That was a very interesting read! thanks :+1:

Safe’s potential knows no bounds.

I’ve had a good week breaking the back of Tauri and now have Rust holding state and Javascript-React looking pretty… allowing more focus on what functionality might be. Given that much was a pipe dream a couple of months ago is a nice place to be.

:thinking: Will users be able to login two Safe accounts aside each other?.. or will that be limited initially to one account at a time… rather hoping two active accounts will be possible.


Fifth again being to think by has a delay on my Internet!!

Well done team now looking forward to reading it.


What you thinking use-case wise here?


Profile manager to limit user error.
… and in any case, users might want to have two apps with different profiles.


We’d be thinking along the lines of users using SafeIDs, and then a profiles layer to manage this, rather than multiple Safes, TBH.

Obviously users can do as they wish, but I think it will be a worse experience overall if we used separate Safes to manage this rather than a layer within.


Yes, that could work equally… it’s just addressing the pina of logging out and in again and what users are doing with which profile. So, the same question is - Will users be able to login two Safe profiles aside each other?..


Yeah, that’s the goal.


Just getting a chance to catch up now. Great update, nice to see SAFE compared and contrasted with related work and nice to see its superiority. An excellent well written piece, thank you.
I have to explain SAFE to a couple of academics in the next week or so and I will be relying heavily on this and previous updates to keep it simple but ready to cite other work if required.


Great progress and nice write-up on distributed consensus. :+1::nerd_face:


Nice write up! It illustrates what is at stake here. Once reliable, it is game changing.

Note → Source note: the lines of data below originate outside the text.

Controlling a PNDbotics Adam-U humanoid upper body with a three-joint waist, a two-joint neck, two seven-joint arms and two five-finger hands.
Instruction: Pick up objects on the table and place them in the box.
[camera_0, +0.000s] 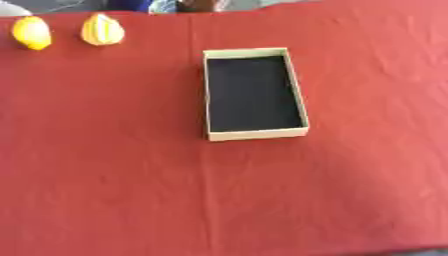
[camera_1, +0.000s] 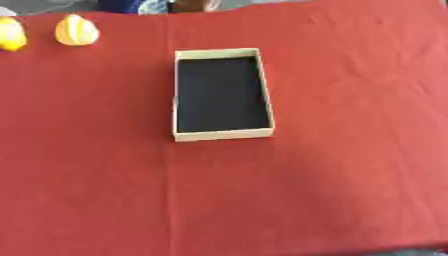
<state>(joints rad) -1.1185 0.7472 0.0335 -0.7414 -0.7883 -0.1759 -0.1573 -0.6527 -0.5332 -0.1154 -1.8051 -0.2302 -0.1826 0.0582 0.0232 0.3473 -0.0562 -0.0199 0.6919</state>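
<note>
Box of tan cardboard with a black inside (camera_0: 255, 94) sits open near the middle of the red cloth-covered table (camera_0: 262, 200), long axis running near to far. 2 rounded yellow objects (camera_0: 31, 33) (camera_0: 102, 30) rest side by side at the far left, well apart from it. No writing is readable. Neither robot hand shows, so their fingers cannot be told.

a shallow tan box (camera_0: 255, 134) with a black inside lies open on the red tabletop (camera_0: 262, 200), just above centre, its long side running 12 to 6 o'clock. far off toward 10 o'clock, near the far edge, sit 2 yellow objects: a rounded one (camera_0: 31, 33) and, beside it, a paler ribbed one (camera_0: 101, 30).
</note>
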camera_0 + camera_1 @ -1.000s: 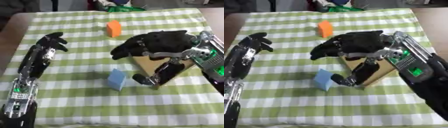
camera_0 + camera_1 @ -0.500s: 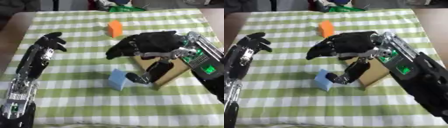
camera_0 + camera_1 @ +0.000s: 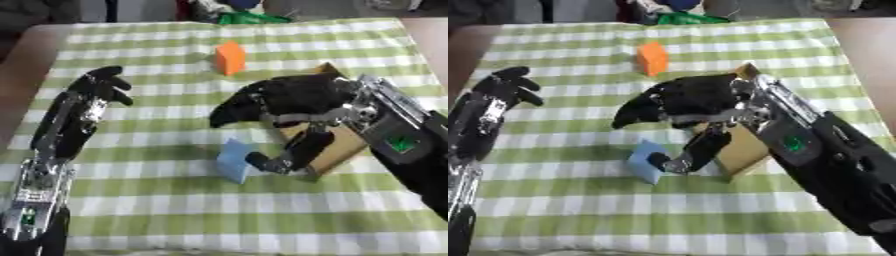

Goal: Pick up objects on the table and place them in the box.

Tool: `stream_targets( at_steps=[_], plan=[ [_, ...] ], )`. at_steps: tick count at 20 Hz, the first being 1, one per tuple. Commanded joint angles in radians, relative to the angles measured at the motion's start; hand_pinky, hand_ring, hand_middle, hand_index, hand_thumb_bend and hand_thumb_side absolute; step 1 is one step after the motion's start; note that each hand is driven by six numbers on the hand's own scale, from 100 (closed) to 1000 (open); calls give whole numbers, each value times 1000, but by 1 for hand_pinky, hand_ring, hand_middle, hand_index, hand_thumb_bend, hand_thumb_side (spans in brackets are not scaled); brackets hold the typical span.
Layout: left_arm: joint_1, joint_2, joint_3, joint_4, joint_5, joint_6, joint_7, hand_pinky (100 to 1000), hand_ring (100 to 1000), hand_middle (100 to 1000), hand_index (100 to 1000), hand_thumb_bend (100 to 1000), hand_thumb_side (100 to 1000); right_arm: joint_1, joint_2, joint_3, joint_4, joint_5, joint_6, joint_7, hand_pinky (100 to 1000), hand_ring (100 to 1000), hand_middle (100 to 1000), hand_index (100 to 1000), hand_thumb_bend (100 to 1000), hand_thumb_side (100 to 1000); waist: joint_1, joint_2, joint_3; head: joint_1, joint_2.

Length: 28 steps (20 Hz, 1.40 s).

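The right robot hand (image 3: 289,102) hangs spread, thumb tip just beside the blue block (image 3: 234,161), which lies below its fingers, left of the box (image 3: 337,145). The left robot hand (image 3: 98,86) rests open, well apart.

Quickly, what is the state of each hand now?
Left hand: open, holding nothing, resting on the tablecloth.
Right hand: open, spread above the blue block, thumb beside it, not holding it.

Matt cloth, cardboard and glossy plastic

A woven checked tablecloth (image 3: 175,210) is seen; the box (image 3: 346,147) looks like plain cardboard, the blue block (image 3: 233,161) matt, the right hand (image 3: 289,97) glossy black.
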Motion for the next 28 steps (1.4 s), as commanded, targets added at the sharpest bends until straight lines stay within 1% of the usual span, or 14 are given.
stream_targets(
  at_steps=[1,9,14,17,18,19,28],
  plan=[
    [-12,18,-1,-19,-5,0,-1,693,561,610,842,141,721,-13,-8,-3,-3,9,-182,179,889,905,931,1000,100,583,-1,-12,-1,-1,-1],
    [-10,18,-2,-19,-8,2,-5,694,561,611,843,142,723,-9,-7,5,3,24,-200,223,894,919,954,1000,109,528,-3,-10,-1,-2,2],
    [-10,18,-2,-18,-9,1,-8,694,560,611,842,143,724,-6,-1,7,20,32,-207,243,896,921,953,1000,102,516,-2,-9,1,-4,3],
    [-10,18,-2,-18,-9,1,-10,695,560,611,841,143,724,-1,0,8,33,40,-211,251,897,922,953,1000,100,527,-1,-8,1,-5,4],
    [-10,18,-1,-18,-9,1,-10,695,560,611,841,146,722,1,1,8,37,44,-212,253,897,922,952,1000,120,508,-1,-8,1,-4,4],
    [-10,18,-1,-18,-9,1,-10,695,560,611,841,144,724,2,1,8,41,47,-214,254,897,921,952,1000,100,528,-1,-8,1,-4,4],
    [-10,18,-2,-18,-9,0,-12,696,560,612,841,145,725,17,11,13,75,77,-208,252,896,919,949,1000,100,541,1,-5,3,-6,6]
  ],
)
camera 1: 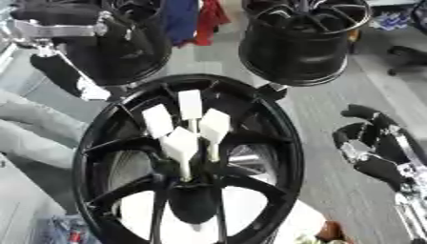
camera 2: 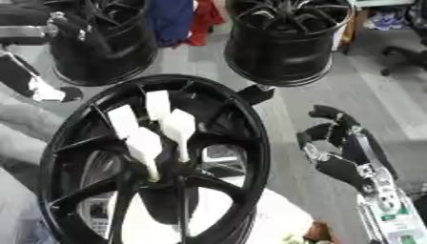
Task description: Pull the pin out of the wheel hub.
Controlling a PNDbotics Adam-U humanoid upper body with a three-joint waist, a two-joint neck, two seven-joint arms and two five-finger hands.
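Observation:
A large black wheel hub (camera 1: pixel 275 143) stands tilted in the middle of the view. Several white pins with flat heads (camera 1: pixel 190 105) stick up out of its centre, close together. My right hand (camera 2: pixel 338 143) hovers to the right of the rim, apart from it, fingers relaxed and slightly bent, holding nothing. My left arm comes down from the upper left. Its black end, my left hand (camera 1: pixel 63 71) with a white patch, lies by the rim's upper left edge. How that hand stands is hidden.
Two more black wheels stand behind, one at the back left (camera 1: pixel 116 47) and one at the back right (camera 1: pixel 304 43). Blue and red cloth (camera 1: pixel 196 19) hangs between them. Grey floor (camera 1: pixel 333 190) lies to the right, with a chair base (camera 1: pixel 409 57) at the far right.

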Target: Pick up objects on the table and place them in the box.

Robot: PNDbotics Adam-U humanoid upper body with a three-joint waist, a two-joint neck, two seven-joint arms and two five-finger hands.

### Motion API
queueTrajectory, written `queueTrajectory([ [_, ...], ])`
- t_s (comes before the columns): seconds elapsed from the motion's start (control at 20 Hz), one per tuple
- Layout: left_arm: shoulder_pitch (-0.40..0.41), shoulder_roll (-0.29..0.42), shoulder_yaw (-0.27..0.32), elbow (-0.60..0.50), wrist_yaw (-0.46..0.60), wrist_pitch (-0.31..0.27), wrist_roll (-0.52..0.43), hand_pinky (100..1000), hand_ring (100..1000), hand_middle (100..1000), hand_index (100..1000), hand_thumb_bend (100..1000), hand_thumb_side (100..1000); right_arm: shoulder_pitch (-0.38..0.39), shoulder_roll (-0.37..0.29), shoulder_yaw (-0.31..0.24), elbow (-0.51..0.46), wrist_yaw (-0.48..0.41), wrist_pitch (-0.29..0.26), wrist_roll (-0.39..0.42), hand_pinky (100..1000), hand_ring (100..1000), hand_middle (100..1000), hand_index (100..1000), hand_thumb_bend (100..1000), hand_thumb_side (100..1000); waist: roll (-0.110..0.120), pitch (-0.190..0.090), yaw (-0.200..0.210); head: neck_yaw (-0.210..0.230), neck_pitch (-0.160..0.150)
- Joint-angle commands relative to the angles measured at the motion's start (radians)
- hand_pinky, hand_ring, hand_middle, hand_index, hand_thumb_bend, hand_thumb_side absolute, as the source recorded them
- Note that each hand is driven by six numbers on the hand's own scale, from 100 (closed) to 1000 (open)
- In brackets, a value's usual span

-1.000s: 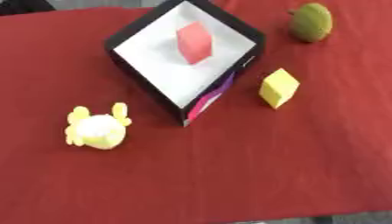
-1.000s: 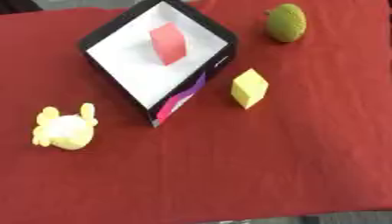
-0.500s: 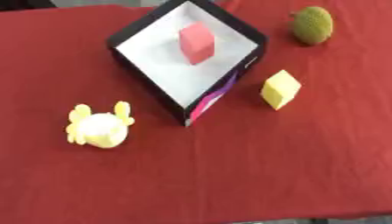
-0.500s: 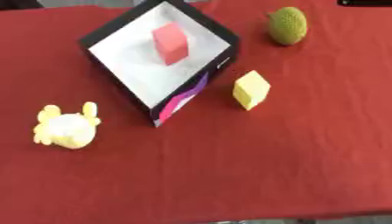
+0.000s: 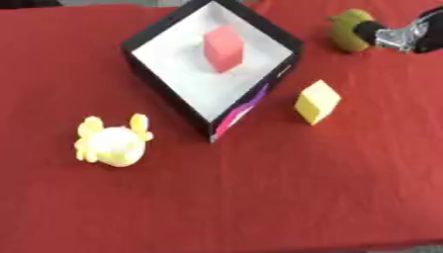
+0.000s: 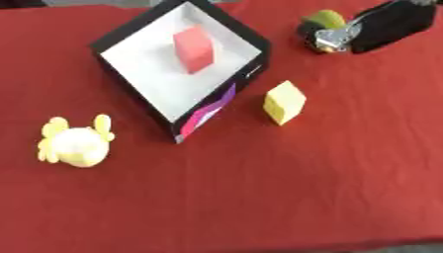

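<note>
Box (image 6: 138, 84), down-left of right hand (image 6: 380, 22): red block (image 6: 194, 48) already inside. Plush (image 6: 76, 144) farthest, untouched. Yellow cube (image 6: 285, 102) below hand, untouched. Green fruit (image 6: 327, 20) met at fingertips; finger state cannot be told.

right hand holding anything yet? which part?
Cannot tell. The right hand is at the green object, covering its near side, but whether the fingers have closed is not visible. Left hand not in view.

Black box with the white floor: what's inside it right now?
The black box holds one red block standing on its white floor. Nothing else shows inside; the strip behind its near walls is hidden.
</note>
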Motion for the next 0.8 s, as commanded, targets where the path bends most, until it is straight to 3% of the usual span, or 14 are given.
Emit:
queueTrajectory([
  [0.05,-0.007,0.015,0.005,-0.014,0.003,-0.001,-0.009,912,788,782,902,237,600,-0.021,-0.041,0.025,-0.023,-0.008,0.015,0.049,874,837,827,877,221,573,-0.015,-0.016,0.004,-0.008,-0.001],
  [0.45,0.004,0.007,0.008,-0.014,0.004,0.002,-0.022,914,790,783,900,231,613,-0.047,-0.022,0.081,-0.037,-0.008,0.078,0.070,868,834,835,878,224,511,-0.010,-0.012,0.011,-0.018,-0.001],
  [0.8,0.014,-0.003,0.008,-0.014,0.007,0.009,-0.031,916,791,784,898,227,627,-0.056,0.007,0.130,0.006,0.017,0.093,0.129,879,826,833,870,265,302,-0.006,-0.003,0.015,-0.027,-0.001],
])
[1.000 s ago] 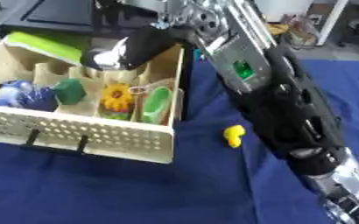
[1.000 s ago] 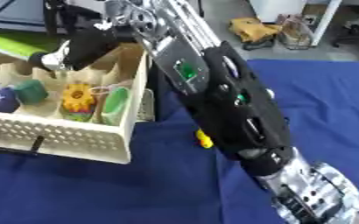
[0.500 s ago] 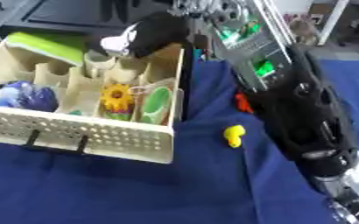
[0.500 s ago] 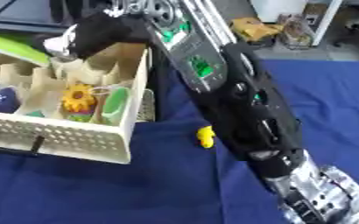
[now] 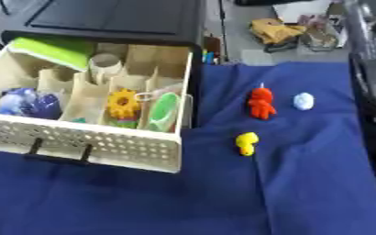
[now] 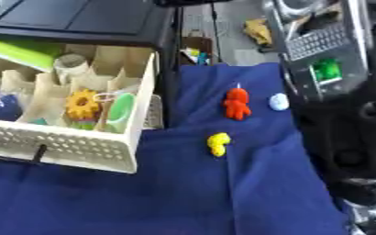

Brilliant write up. Well done.

But dying for a stable testnet - hoping we are close. :crossed_fingers::crossed_fingers:

I know we are closer each week but has internal testnets progressed significantly since last public testnet?


Really enjoying the Thursday pieces! Every week you guys blow my mind with the complexities you deal with to make the Safe Network happen!


Great update! This is quite insightful even for non-technical people like myself. Thank you Team!

I’m excited we’re at this stage, where we can explain Safe in a way that more people can understand and see the value.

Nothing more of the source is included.